Kansas St.-Kansas Preview
LAWRENCE, Kan. (AP)
Frank Martin flipped on the television after his team dispatched lowly Howard last weekend and watched Kansas do the same to North Dakota.
It didn't matter that the Jayhawks were facing a smaller school with low expectations or that many students were still on winter break. Allen Fieldhouse was rocking from the opening tip, even when Kansas stretched the lead to nearly 30 in the second half.
Just imagine what the atmosphere will be like Wednesday night.
The No. 23 Wildcats visit the No. 14 Jayhawks in the opener of a longer, tougher Big 12 schedule that could give one team's conference title hopes a major boost and the other's a debilitating blow.
"There's three major challenges," Martin said. "Bill Self and his coaching staff, their players and the culture they built, and then obviously the 16,000 sitting in the stands just don't let you communicate with your players.

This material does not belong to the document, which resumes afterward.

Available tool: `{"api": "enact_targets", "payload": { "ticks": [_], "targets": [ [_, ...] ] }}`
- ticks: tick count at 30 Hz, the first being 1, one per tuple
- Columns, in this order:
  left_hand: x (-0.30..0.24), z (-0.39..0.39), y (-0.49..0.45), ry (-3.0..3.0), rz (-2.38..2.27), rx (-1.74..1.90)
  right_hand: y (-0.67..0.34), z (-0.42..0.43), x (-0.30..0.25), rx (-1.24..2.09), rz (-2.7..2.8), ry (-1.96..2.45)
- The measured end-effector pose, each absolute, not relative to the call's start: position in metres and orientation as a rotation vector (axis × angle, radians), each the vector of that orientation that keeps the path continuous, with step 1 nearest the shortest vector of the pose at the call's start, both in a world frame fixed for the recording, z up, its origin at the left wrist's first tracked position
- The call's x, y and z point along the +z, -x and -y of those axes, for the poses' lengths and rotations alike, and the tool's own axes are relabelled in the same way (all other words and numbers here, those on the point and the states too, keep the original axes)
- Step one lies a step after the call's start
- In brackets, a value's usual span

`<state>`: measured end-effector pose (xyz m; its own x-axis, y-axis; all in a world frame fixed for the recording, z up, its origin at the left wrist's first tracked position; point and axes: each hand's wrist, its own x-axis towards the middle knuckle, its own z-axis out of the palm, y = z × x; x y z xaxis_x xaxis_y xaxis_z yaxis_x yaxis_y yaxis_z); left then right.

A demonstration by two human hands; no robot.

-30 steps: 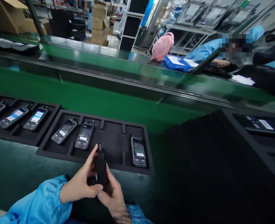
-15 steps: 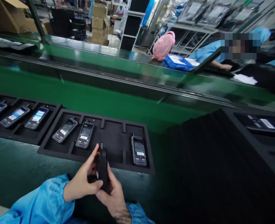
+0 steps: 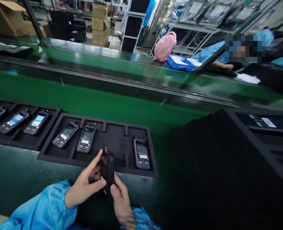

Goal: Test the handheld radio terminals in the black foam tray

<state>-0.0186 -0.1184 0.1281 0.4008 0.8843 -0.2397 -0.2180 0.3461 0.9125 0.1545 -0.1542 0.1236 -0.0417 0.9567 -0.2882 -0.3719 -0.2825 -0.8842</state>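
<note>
Between my two hands a black handheld radio [image 3: 110, 174] with a stubby antenna stands upright, turned nearly edge-on. My left hand [image 3: 86, 183] grips it from the left, thumb on its lower front. My right hand [image 3: 122, 198] closes on its right side and lower part. Just beyond lies a black foam tray [image 3: 114, 140]. In that tray rest a radio [image 3: 65, 134] at the left, another radio [image 3: 86, 139] beside it, and a third radio [image 3: 142, 152] in the right compartment, all face up with dark screens.
A second foam tray [image 3: 33, 143] on the left holds several radios with lit screens. Stacked black foam trays [image 3: 203, 166] rise on the right. Across the green bench [image 3: 83, 88] stand a pink fan [image 3: 165, 46], a blue tray [image 3: 179, 63] and a co-worker in blue.
The held radio has turned slightly, so more of its front and top shows. My right thumb has shifted to the radio's right edge. The whole view has drifted slightly.
</note>
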Motion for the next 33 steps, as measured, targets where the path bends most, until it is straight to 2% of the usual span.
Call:
{"api": "enact_targets", "payload": {
  "ticks": [8, 17, 24, 29, 33],
  "targets": [
    [0.11, 0.124, 0.017, -1.102, -0.936, 0.893, -0.158, 0.15, 0.121, 1.535, 0.79, 1.147],
    [0.126, 0.118, 0.015, -1.437, -1.065, 0.671, -0.156, 0.143, 0.13, 1.475, 0.895, 1.265],
    [0.134, 0.089, 0.008, -1.647, -1.177, 0.86, -0.185, 0.123, 0.139, 1.007, 1.308, 1.469],
    [0.143, 0.027, -0.007, -1.745, -1.331, 0.679, -0.237, 0.093, 0.128, 0.453, 1.283, 1.783],
    [0.123, 0.002, -0.036, -1.849, -1.454, 0.562, -0.253, 0.085, 0.104, 0.202, 1.316, 1.951]
  ]
}}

That's what you face every time you go in there.
"I don't want to make it sound simplistic, but it is what it is," Martin said. "Their crowd is amazing, and it makes it an incredible challenge for us and everybody else that goes in there."
The Jayhawks (10-3) shouldn't be intimated by the Wildcats, who moved into the Top 25 for the first time this season. Kansas already has faced Kentucky at Madison Square Garden, highly ranked teams in Duke and Georgetown in Hawaii and beaten Ohio State at their venerable on-campus field house.

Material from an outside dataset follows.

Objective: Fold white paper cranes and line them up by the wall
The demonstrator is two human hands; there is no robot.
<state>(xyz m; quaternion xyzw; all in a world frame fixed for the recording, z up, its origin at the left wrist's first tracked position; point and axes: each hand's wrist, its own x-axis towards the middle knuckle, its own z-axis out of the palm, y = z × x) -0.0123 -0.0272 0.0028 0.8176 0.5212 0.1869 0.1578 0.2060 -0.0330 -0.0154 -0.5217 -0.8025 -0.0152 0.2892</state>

They also have the swagger that comes with a school-record seven straight conference titles and have not lost a league opener since the 1991-92 season.
"I don't think anybody in the country would have an undefeated record if they've played the schedule that Kansas has played," said Martin, whose team is 11-1 with the lone loss in double overtime to West Virginia. "Kansas has lined up and played anybody and everybody, and anywhere."
The Wildcats soon will learn what that feels like.
After facing the Jayhawks, they return home for games against No. 7 Missouri and fourth-ranked Baylor, before visiting Oklahoma, which is off to a 10-2 start under Lon Kruger.
It's the start of an expanded 18-game conference schedule, the result of conference realignment that left just 10 teams this season. Everybody will play everybody twice, a brutal stretch of games that should separate championship contenders from teams simply trying to hang on.
"We're ready to go. Does that mean we have a chance to win? I've got no idea," Martin said. "But our guys have been good. They've answered the bell every time."
"What's going to happen in Big 12 play?" Martin asked. "I don't think anybody knows."
Self certainly doesn't profess to know.
He figures a team that finishes 14-4 in the conference will have a pretty good chance of at least sharing the Big 12 crown, something that's become expected on Naismith Drive.
It might not even take that many wins considering how difficult the league has become.
"It's good for our league to be good," Self said. "What you hope for is they're not good at your expense. But I like that there's interest in the games going on. I think our players like it, too."
There will be interesting matchups galore Wednesday night.
The premier one should be in the paint, where the Jayhawks' Thomas Robinson - fresh off a 30-point, 20-rebound performance against North Dakota that earned him his third Big 12 player of the week award - will go toe-to-toe with rugged forwards Jamar Samuels, Thomas Gipson and Jordan Henriquez.
On the perimeter, veteran guards Tyshawn Taylor, Elijah Johnson and Travis Releford will be matched up against a young group of Wildcats that includes a freshman (Angel Rodriguez) and sophomore (Will Spradling) who have played beyond their years.
"I watched their progress this year, and they've become more noticeable on the national stage," Robinson said. "We've been practicing hard, and like I said once again, it's not going to come down to scouting reports and all that stuff. It's going to be a man's game."
There are a bunch of tough games still to come, followed by the conference tournament and the madness of March. But Taylor may have summed up what is on the line Wednesday night most succinctly.
"This is the first game of conference, and we have to understand, you can't win them all unless you win the first one," he said. "We have to start right here."